The weight of a river.

You clasped my arm with your red gloved hand

And held me under as the water soaked me.

Poured more of it down my lungs and opened my lips gently,

As you tipped the silver basin when they parted

And I found it funny how you felt weightless when I was drowning there.

I remember thinking that I wish you’d taken your gloves off

So I could feel you as you drowned me.

And I remember thinking that I like how you just sort of…

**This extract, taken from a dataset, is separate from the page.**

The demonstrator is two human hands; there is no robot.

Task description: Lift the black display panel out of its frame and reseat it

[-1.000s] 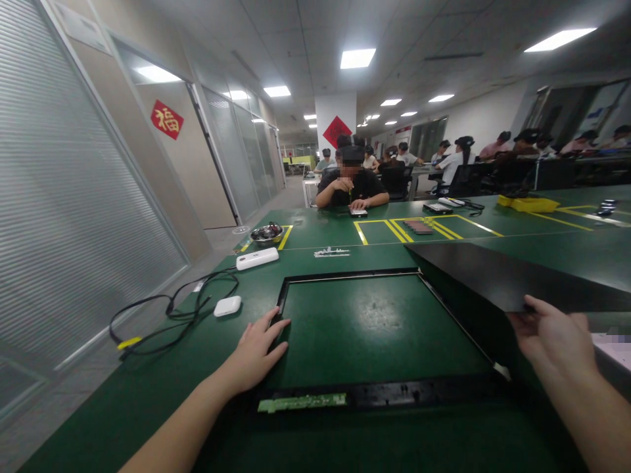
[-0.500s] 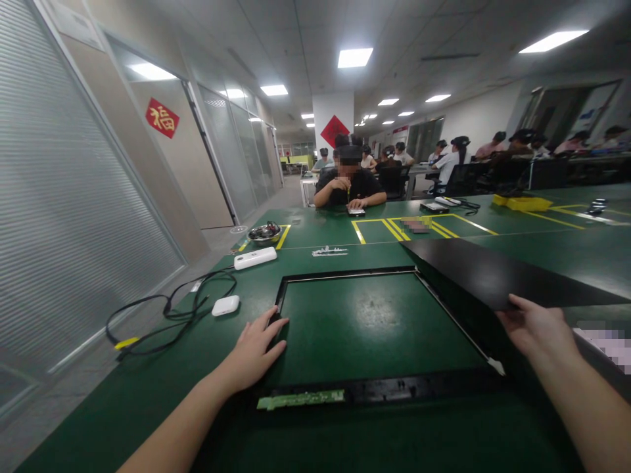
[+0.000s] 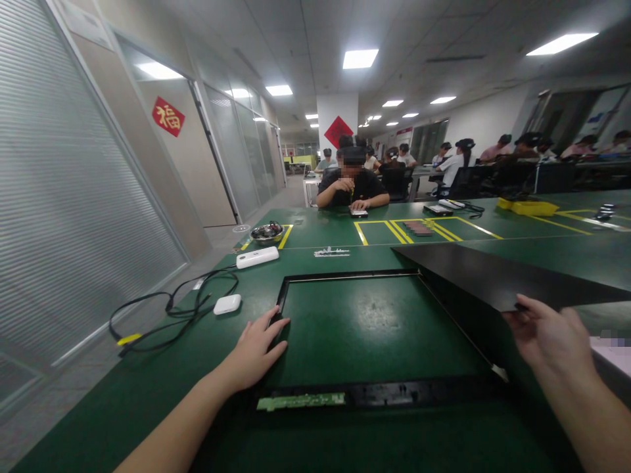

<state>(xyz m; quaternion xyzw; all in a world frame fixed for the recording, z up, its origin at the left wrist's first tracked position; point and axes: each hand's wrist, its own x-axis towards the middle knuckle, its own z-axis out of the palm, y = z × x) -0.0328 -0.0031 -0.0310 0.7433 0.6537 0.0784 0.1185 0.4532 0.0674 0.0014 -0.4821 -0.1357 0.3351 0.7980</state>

Dissipate, when you leave me.

How your clothes slip and your hair falls and your skin loses all of its colour.

The wind takes you then,

Splits you into the pieces and the fragments of the person that you are,

Spits you out like dust to scatter and swirl,

Like the way you blew through me.

Dirty and dusty and swirling,

But so completely perfect.

It’s funny, though,

Because they told me you were dead.

They handed me a box and told me you were in it,

But they’d nailed shut the lid, so I never knew.

But now you’re back and say you have cancer and are dying all over again,

Yet you’ve got your arm around another woman.

But you’re still wearing your red gloves.

I wonder if she knows what you use them for.

I wonder if she knows that the last thing you’ll touch with them will be me.

I wonder if she knows that as you lie over me, drowning me in the water, you’re only holding one of my arms.

That I could have stopped you.

I could have taken my other arm and pushed you away.

But instead I touched your hand,

And as you filled my lungs with river,

Tenderly, so tenderly, I pulled off your glove.

And I held your hand in mine.

Just for a little.

Just for a second.

Just until I died, and you left me there, to go back to her.

 

At least she knows to look sad.

At least you do, too.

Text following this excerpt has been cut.